Tu parles tout doucement, même si tu te hurlerais dessus. Tu aurais aimé retenir tes mots mais tu ne le peux. Ta main passe avec fébrilité dans tes cheveux alors que tu entends l'eau couler. Et tu imagines par quoi est passé Lorenzo quand vous étiez à la salle de sport. Tu ne peux t'empêcher d'imaginer son corps nu ruisselant de gouttes d'eau. Tu te dis que le spectacle doit être sublime. Bordel mais tu joues à quoi ? A te mettre la tête en bouillie et le corps en vrille. Tu fais les cent pas en attendant le boxeur, fermant les yeux pour te remémorer le corps que tu as si doucement frôlé. Des idées indécentes se mêlent à ta raison qui n'arrive plus à faire le trie. Ni à faire face.

Tu regardes quelque fois ton téléphone, presque impatient que Lorenzo réapparaisse. Laisse lui du temps, le combat a été rude. Tu finis appuyé contre le mur face à l’accès des douches jouant comme un gamin sur ton portable. Et la voix du boxeur se fait attendre. Tu lèves doucement les yeux vers lui. Remontant le long de sa silhouette. Putain il est canon.
« Oui on y va. »
Et tu te dis qu'heureusement que tu ne bois pas d'alcool au moins tu es sûr qu'il n'y aura pas de dérapage. Encore une fois tu te traites d'idiot et de con, comment tu peux penser à dérapage. Tu n'as pas le droit. Mais comment lutter face à cette envie naissante.
« Ok mais on peut faire une tournée chacun. »
Attends vous n'avez pas encore bu un verre que tu en prévois un deuxième, dis carrément que tu veux passer plus de temps avec lui. Parce que c'est un peu l'intention que tu sembles dévoiler.
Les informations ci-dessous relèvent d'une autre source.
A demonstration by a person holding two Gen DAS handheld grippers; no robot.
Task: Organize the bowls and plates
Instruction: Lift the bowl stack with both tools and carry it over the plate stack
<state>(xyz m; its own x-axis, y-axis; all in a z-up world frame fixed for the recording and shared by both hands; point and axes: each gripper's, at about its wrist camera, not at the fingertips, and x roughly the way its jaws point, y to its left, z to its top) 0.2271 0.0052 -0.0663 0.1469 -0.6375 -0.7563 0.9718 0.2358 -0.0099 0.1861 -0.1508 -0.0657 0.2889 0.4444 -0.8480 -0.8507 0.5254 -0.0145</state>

« Et il fallait bien que quelqu'un prenne soin de ce beau corps qui a été maltraité. »
Là aucun cafouillage dans ta voix quand tu parles de son beau corps. Il va penser quoi maintenant ? Il va penser que tu es fou.
« Et ça m'a fait plaisir .. »
Oui m'en dit pas plus sinon la suite risque d'être encore plus compliqué. Et ce n'est pas la main posée dans ton dos, alors que vous sortez, qui va faciliter les choses. Vois juste ça comme un geste sans importance. Un réflexe simple sans sous entendu. Facile à dire plus compliqué à faire. Heureusement que dehors la température est un peu plus fraîche, parce que toi tu n'as pas eu droit à la douche. Est ce qu'il a du la prendre froide comme toi la dernière fois ? Tu le regardes à la dérober alors que vous marcher côte à côte.
« Il y a un bar à cocktails plus bas. Oui j'ai regardé sur internet. Je voulais un coin un peu sympa pour arroser cette soirée. »
Vu que vous ne pourrez pas arroser la victoire de Lorenzo. Les photos qu'il y avait, faisaient un peu cocooning et intime. Encore une fois un peu débile de chercher un bar dans ce genre. Une fois devant la porte c'est toi qui l'ouvre et laisse passer Lorenzo devant toi. Et dans le mouvement vos mains se frôlent. Le coup de jus est instantané comme le frisson dans ta nuque. De quoi te perturbé un peu plus.
« On se trouve une table au calme ou tu préfères t'installer au bar ? »
Table au calme. Table au calme. Tu le penses fort espérant que Lorenzo capte. Arrête on dirait un gamin.